Samedi ou dimanche, l'identification formelle des victimes à partir de leur ADN pourrait avoir lieu. Le procureur espère avoir les éléments dès samedi.

En visite à Londres, François Hollande ,le président français, a assuré que "tout sera fait pour retrouver le ou les coupables" du meurtre qui soulève "une très grande émotion en France et au Royaume-Uni", alors qu'il rencontrait David Cameron. Le premier ministre britannique s'est, lui, félicité de la "coopération très étroite avec les autorités françaises. Nous allons travailler ensemble et rester en contacts étroits". Il a jouté que "plus vite la lumière sera faite, mieux ce sera".

La fillette entendue

Jeudi soir, la fillette de quatre ans retrouvée miraculeusement sur les lieux de la tuerie en Haute-Savoie a été réentendue.

"Elle a été réentendue hier soir, sans beaucoup plus de détails, si ce n'est des cris, cette peur, cette volonté de se dissimuler", a raconté vendredi Eric Maillaud. Il a ajouté qu'il fallait "prendre avec une extrême prudence les déclarations d'une fillette traumatisée".

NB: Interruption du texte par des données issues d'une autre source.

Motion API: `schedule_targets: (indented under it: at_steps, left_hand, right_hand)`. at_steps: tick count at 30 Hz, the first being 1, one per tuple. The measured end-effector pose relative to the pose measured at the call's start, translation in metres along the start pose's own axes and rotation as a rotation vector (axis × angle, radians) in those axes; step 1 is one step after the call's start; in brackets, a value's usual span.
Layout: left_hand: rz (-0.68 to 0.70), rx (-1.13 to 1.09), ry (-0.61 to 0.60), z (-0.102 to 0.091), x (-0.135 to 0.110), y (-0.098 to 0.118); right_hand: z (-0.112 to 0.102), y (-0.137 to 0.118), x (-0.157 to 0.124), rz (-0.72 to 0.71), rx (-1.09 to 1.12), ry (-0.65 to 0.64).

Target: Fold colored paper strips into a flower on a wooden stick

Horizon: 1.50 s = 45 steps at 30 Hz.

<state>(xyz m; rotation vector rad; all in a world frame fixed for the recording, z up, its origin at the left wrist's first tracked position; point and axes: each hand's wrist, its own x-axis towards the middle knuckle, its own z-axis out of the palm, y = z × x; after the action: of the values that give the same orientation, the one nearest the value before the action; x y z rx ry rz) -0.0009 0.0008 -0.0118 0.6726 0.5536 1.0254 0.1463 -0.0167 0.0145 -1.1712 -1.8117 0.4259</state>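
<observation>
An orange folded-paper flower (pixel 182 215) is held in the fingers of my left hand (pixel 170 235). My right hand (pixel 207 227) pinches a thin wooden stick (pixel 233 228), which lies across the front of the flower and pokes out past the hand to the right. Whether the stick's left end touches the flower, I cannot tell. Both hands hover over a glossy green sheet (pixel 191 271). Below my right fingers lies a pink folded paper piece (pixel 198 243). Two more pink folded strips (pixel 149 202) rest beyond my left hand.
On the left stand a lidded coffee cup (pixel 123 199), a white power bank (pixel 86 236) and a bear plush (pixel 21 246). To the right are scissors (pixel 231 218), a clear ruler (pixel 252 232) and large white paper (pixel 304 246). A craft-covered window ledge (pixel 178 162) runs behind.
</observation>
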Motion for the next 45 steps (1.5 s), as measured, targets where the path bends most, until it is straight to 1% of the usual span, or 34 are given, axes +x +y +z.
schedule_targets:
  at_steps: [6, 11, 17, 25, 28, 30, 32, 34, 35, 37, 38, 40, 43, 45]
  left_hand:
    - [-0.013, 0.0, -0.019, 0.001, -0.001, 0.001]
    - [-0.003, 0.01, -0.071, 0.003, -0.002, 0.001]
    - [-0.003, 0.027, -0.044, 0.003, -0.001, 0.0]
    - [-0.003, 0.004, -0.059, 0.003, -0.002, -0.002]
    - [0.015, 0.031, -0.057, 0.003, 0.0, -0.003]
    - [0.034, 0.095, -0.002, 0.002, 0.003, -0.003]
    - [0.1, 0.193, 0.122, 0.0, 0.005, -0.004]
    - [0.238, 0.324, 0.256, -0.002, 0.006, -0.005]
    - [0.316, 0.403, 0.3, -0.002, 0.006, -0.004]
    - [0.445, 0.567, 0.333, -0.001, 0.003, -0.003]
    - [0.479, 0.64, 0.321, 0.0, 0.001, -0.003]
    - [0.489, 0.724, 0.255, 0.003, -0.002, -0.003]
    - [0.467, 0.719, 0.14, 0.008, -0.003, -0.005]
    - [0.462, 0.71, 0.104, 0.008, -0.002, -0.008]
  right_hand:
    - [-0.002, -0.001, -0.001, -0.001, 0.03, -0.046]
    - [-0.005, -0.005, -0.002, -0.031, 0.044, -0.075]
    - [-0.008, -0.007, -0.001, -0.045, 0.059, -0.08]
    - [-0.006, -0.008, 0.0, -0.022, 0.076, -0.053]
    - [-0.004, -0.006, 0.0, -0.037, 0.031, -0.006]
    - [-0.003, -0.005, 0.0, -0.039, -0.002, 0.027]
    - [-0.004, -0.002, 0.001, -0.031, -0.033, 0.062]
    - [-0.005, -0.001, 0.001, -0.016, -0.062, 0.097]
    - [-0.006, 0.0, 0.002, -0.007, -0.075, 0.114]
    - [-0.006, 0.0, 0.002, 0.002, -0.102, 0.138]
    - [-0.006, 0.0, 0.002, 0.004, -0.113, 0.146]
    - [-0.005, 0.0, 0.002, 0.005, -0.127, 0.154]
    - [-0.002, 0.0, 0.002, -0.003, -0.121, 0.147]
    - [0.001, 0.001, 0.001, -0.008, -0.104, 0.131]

L'autre fillette de sept ans, sa soeur, retrouvée grièvement blessée au crâne  "a été réopérée, elle va bien", a indiqué le procureur. "Son état n'inspire plus trop d'inquiétude, elle est hors de danger."

Quelles certitudes ?

Les enquêteurs en sauront peut être un peu plus à la suite des autopsies des victimes.

Toute la presse, française et surtout britannique, en fait déjà le feuilleton de l'automne. Il faut dire que les circonstances de ces morts violentes sont bien mystérieuses: une voiture au moteur qui tourne sur un parking normalement assez fréquenté, trois corps à l'intérieur, un quatrième corps, un cycliste, couché près de la voiture.

Deux hommes, deux femmes, une certitude: trois des victimes ont reçu une balle en plein tête. Pas encore de certitude pour la plus jeune des femmes.

Deux fillettes, également. L'une battue et souffrant d'une blessure à l'épaule. L'autre indemne, découverte huit heures plus tard, prostrée dans la voiture.

Une certitude: le cycliste est français. Il habite la région et passait par là au mauvais moment. De promeneur il est devenu témoin.

Autre certitude: l'identité de l'homme dans la voiture, Saad al-Hilli, 50 ans, un Britannique d'origine irakienne. Il avait quitté son pays dans les années 70 et était domicilié dans la grande banlieue sud de Londres, dans le comté du Surrey.

En Grande-Bretagne, en revanche, les journalistes vont plus loin

C'est clair. Il s'agit d'une famille, père, mère et deux enfants. La deuxième femme serait la grand-mère. Un passeport suédois a aussi été découvert. Et puis il y a les conjectures sur le travail du père. Informaticien doué, il aurait pu travailler sur des dossiers sensibles mais rien n'est sûr. Tout est possible: car-jacking qui tourne mal, mauvaise rencontre ou alors préméditation.

La presse britannique a avancé les pistes les plus diverses, du vol de voiture ayant mal tourné à la piste terroriste d'al-Qaïda. Aucune de ces théories n'a été confirmée par les enquêteurs français.

Un seul élément clair: le ou les tueurs ont agi de sang-froid, il n'y a aucun impact de balle dans la carrosserie.

Pour le reste, c'est aussi touffu que cette forêt des Bauges.